Things That May Help

  • Take it one day at a time. Sometimes one hour at a time. Don't think about weeks or months ahead.
  • Count down. Many women find marking off days on a calendar helpful. Each day is one day closer to feeling better.
  • Stay connected. Even if you can't see people, a text conversation or voice note can reduce isolation. Tell people how you're feeling — the real version, not the polite one.
  • Allow yourself to grieve. This is not the pregnancy you imagined. It's okay to feel sad about that.
  • Limit exposure to "enjoy every moment" messaging. Social media pregnancy content can be painful. Mute or unfollow without guilt.
  • Speak to a professional. If you're experiencing depression, anxiety, or thoughts of self-harm, tell your midwife or GP. Perinatal mental health support is available and important.
  • Join a support community. The Pregnancy Sickness Support forum and social media groups connect you with women who truly understand. Being believed and validated is powerful.

Immediate Support

If you're struggling right now: Pregnancy Sickness Support helpline — 024 7569 0504. Samaritans — 116 123 (24 hours). NHS 111 — for urgent medical advice. In an emergency, always call 999.
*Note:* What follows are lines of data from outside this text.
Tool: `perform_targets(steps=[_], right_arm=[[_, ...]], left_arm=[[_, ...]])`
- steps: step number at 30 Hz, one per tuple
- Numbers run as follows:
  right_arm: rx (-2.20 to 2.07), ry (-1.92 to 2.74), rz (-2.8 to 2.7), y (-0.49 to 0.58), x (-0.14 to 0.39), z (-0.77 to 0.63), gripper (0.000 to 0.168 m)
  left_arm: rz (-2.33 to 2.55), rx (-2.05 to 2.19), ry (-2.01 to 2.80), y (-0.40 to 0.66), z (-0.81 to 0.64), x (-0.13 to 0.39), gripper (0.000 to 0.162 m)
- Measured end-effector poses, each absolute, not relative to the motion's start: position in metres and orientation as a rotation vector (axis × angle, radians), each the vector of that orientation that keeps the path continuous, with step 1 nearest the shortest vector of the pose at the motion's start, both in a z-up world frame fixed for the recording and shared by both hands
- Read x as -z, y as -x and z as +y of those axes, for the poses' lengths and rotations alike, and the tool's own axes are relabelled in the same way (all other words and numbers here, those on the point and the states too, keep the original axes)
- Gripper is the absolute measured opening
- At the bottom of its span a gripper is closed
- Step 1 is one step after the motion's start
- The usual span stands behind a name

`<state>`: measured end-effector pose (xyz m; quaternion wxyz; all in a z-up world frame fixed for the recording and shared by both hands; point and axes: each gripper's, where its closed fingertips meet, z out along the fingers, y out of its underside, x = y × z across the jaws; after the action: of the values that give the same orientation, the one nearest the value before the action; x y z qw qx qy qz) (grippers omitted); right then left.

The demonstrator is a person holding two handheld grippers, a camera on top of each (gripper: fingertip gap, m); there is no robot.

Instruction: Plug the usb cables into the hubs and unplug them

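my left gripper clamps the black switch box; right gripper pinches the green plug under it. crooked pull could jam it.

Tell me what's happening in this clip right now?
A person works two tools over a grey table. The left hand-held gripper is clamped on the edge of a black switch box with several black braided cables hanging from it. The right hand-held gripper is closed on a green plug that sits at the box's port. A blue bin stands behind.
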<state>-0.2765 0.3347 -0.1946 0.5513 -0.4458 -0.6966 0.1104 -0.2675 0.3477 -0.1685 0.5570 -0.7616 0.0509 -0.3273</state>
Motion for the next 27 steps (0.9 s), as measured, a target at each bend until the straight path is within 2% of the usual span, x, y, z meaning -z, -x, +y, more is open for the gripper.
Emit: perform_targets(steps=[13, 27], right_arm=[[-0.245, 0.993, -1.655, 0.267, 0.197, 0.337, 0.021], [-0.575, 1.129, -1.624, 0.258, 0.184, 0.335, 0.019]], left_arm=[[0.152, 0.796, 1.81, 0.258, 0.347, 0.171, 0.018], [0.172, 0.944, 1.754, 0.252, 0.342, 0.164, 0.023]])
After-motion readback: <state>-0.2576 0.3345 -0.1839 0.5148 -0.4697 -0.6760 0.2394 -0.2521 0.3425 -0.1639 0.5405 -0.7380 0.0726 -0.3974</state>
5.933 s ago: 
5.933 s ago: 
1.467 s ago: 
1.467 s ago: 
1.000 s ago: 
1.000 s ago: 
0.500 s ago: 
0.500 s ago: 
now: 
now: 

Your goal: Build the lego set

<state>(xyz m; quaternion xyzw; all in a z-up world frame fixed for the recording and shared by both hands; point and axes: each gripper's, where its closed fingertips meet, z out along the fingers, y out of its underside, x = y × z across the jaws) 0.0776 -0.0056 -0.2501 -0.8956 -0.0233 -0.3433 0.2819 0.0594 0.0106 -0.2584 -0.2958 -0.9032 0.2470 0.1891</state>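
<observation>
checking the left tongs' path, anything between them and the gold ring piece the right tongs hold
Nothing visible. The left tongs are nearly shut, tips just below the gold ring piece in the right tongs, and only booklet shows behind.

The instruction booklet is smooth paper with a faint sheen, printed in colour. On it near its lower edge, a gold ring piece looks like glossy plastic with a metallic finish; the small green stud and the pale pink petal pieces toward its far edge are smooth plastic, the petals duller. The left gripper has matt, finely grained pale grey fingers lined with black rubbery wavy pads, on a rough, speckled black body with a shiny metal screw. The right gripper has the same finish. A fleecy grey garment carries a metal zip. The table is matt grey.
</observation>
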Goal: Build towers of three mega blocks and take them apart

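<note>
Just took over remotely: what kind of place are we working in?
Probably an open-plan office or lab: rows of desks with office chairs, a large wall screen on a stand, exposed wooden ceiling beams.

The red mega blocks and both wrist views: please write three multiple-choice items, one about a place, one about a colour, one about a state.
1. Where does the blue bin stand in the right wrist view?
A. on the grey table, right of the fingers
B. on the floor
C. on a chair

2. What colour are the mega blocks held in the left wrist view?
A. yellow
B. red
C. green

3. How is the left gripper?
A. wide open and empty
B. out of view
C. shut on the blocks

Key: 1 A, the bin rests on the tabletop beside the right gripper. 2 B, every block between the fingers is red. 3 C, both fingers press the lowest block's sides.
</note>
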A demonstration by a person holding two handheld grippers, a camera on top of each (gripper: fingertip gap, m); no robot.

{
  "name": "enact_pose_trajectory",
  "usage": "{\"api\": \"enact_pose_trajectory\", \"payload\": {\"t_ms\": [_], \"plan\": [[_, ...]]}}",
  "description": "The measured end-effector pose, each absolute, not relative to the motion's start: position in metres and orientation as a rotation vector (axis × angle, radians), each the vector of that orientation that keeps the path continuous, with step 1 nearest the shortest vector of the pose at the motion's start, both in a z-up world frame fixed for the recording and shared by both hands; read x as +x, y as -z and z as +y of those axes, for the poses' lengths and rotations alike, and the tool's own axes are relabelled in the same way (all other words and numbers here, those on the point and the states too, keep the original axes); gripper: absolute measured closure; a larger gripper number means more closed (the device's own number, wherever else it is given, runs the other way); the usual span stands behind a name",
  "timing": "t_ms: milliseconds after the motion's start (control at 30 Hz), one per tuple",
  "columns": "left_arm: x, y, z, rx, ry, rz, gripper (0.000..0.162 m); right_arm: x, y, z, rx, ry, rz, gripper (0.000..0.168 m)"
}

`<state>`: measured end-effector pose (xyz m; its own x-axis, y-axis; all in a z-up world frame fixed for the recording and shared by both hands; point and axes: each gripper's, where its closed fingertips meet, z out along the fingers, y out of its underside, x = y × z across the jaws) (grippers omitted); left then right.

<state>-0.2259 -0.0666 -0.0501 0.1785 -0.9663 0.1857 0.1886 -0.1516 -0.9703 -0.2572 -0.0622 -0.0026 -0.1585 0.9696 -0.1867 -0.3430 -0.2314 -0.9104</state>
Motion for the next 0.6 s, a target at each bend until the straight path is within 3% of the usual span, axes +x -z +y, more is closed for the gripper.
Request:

What Not to Say (And What to Do Instead)

If you're sharing this page with someone who wants to help, here's what women with pregnancy sickness actually need:

Don't SaySay Instead
"Have you tried ginger?""I'm sorry you're going through this. What can I do to help?"
"It's just morning sickness, everyone gets it.""That sounds really hard. I can see you're struggling."
"At least it means the baby is healthy.""How are you feeling today — honestly?"
"My friend ate crackers and was fine.""I don't fully understand what you're going through, but I believe you."
"Enjoy the pregnancy!""What would make today a little easier?"
"Think positive!""You don't have to pretend you're okay."

Practical Essentials Kit

Things worth having ready before and during pregnancy sickness:

  • Sick bags/bowls: Several, strategically placed. Travel sickness bags for the car and handbag.
  • Straws: Sipping through a straw can make drinking easier.
  • Ice lolly moulds: Freeze diluted squash, juice, or even flat lemonade.
  • Dry snacks: Crackers, breadsticks, plain biscuits — always accessible.
  • Mouthwash: Rinse after vomiting instead of brushing immediately (stomach acid softens enamel).
  • Lip balm: Dehydration causes dry, cracked lips.
  • A "sick day" basket: Phone charger, TV remote, water bottle, snacks, sick bowl, medication — all within reach.
  • Comfortable clothing: Anything tight around the waist can make nausea worse.
  • Ketone testing strips: Available from pharmacies. Testing your own ketones can help you decide when to seek medical help.

When Coping Isn't Enough

Coping strategies help, but they have limits. If you're doing all of this and still:

  • Unable to keep fluids down for more than 12 hours
  • Losing weight significantly
  • Unable to function, care for yourself, or get out of bed
  • Experiencing dark thoughts or despair
  • Your urine is very dark or you're urinating very infrequently

Then you need medical treatment, not more coping tips. Please contact your GP, midwife, call 111, or attend A&E. Read our treatments page for information about what medications are available.

Coping Is Not a Substitute for Treatment

Coping strategies complement medical treatment — they do not replace it. If your symptoms are moderate to severe, you likely need medication alongside these tips. No amount of ginger, positive thinking, or dietary adjustment will treat severe pregnancy sickness on its own. You deserve proper medical care.